Ultimately, it doesn’t matter how small the deed, we will never know how God can use it. From pennies to millions, from wearing colors to signing petitions, every little attempt at advocacy and activism matters. I hope I never become so jaded that I don’t do the little things.
So do colors matter? I think they do. Every little thing you can do to encourage, support, or raise awareness matters. I pray I never forget that, and I pray that for you too.

Friday, March 16, 2012

The Beginning.

The first blog post always seems to be the hardest post to write. For me, a quintessential, ‘perfect’ post is needed to officially start this new endeavor. So, after a couple months of contemplation and procrastination, here is my first post. Perfect? Probably not. But you have to start somewhere, right?

I suppose this is my personal blog. It is not connected to any of my professional positions whatsoever. The opinions expressed will be my own. I’m sure that my experiences, passions, and professional background will play a major role, as they are huge pieces to who I am becoming.

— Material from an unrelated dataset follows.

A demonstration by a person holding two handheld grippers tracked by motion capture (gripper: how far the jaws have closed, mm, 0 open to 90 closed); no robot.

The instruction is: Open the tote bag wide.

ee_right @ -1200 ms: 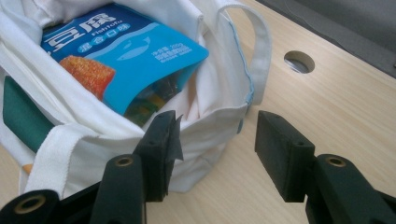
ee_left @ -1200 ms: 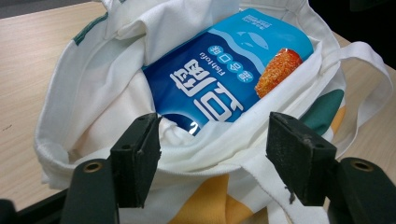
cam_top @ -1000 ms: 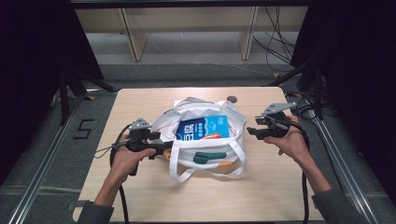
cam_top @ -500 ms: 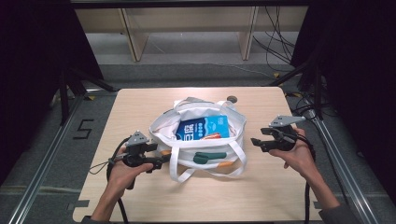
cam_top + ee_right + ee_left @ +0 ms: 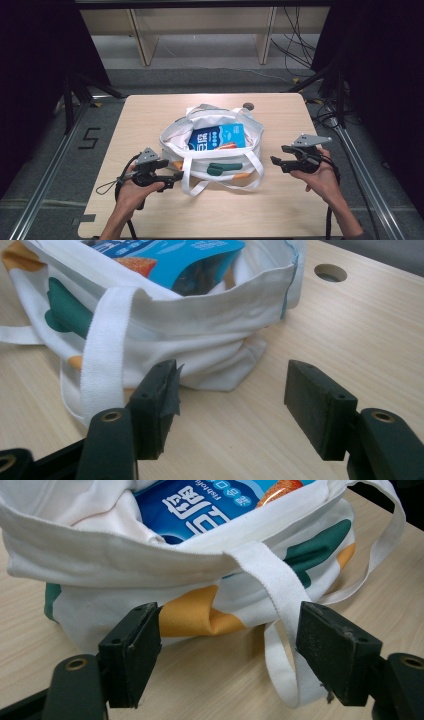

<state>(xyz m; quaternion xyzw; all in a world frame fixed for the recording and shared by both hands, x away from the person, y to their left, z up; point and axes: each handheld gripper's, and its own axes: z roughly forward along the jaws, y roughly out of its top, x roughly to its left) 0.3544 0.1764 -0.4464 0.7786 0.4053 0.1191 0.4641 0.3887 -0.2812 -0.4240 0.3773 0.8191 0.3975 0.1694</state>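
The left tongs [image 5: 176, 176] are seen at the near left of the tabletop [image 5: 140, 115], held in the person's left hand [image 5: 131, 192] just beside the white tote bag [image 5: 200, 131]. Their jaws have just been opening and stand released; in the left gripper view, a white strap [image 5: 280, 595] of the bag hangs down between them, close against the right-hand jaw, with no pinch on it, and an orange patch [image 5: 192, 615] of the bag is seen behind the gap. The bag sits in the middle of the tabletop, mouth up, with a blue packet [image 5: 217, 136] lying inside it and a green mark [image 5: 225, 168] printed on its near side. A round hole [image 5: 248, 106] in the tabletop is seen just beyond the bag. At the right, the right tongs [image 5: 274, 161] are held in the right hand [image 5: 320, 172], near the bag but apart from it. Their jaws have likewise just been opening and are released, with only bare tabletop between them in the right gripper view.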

So why ‘The Everyday Activist’?  you may ask. Well, the title originates from a conversation I had over a year ago with a colleague and friend. I attended a book discussion about modern day slavery at my university. The participants engaged in a lively discussion about the book ‘A Crime So Monstrous’ (E Benjamin Skinner, 2008) and the implications of modern day slavery in our world. I am incredibly passionate about this subject, so I was certainly an active participant.

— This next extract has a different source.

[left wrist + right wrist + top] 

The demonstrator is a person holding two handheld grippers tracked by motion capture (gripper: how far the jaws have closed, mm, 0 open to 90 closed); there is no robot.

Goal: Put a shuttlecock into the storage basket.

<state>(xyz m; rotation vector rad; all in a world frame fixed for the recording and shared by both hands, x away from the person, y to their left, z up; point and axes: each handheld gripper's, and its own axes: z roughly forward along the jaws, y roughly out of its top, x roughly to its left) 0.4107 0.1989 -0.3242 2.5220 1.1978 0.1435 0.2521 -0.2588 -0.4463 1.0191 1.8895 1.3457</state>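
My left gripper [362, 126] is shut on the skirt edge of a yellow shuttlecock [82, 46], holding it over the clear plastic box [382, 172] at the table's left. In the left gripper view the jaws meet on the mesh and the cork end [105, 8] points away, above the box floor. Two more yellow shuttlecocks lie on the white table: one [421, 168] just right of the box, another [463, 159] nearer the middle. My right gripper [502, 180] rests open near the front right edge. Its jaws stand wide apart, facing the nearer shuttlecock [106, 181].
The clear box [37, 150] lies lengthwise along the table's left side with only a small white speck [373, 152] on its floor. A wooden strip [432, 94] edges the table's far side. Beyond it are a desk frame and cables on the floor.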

At the end of our discussion my friend turned to me and said“Does Brent (my future husband at the time) know that he’s marrying an activist?” My friend meant it as a compliment and I took it as such. My entire adult life has been dedicated to advocacy, activism and service. Do I mess up frequently? Yes. Do I have the wrong motives sometimes? Absolutely.  Could I work harder, try more, and dedicate more of my time to the causes and issues I’m passionate about? Definitely. I can be extremely selfish with my time and with my motives.

A lot has happened in the past year. I got married, was in more weddings than I can count, graduated with my master of Social Work, moved twice, adopted a dog, got my first ‘real’ job, and passed my social work licensure test. My husband and I have experienced amazing travel and tremendous financial difficulties. We have spent our first year of marriage getting used to each other and figuring out this whole ‘wedded bliss’ thing. But through all of the newness, beauty and chaos of this past year, the ‘activist’ comment stuck with me. So, when I finally decided to bite the bullet and write down my thoughts, ‘Everyday activist’ seemed appropriate.

So there you have it. First blog post. I hope I manage to write a few more, and I hope I don’t completely bore you. But even if I do, that’s okay. This blog post isn’t about me, or you. It’s about Jesus, and the people He called me to serve. Injustice runs rampant in our world, I feel like God put me on this earth to fight it, and this blog will be one of many ways I fulfill this calling.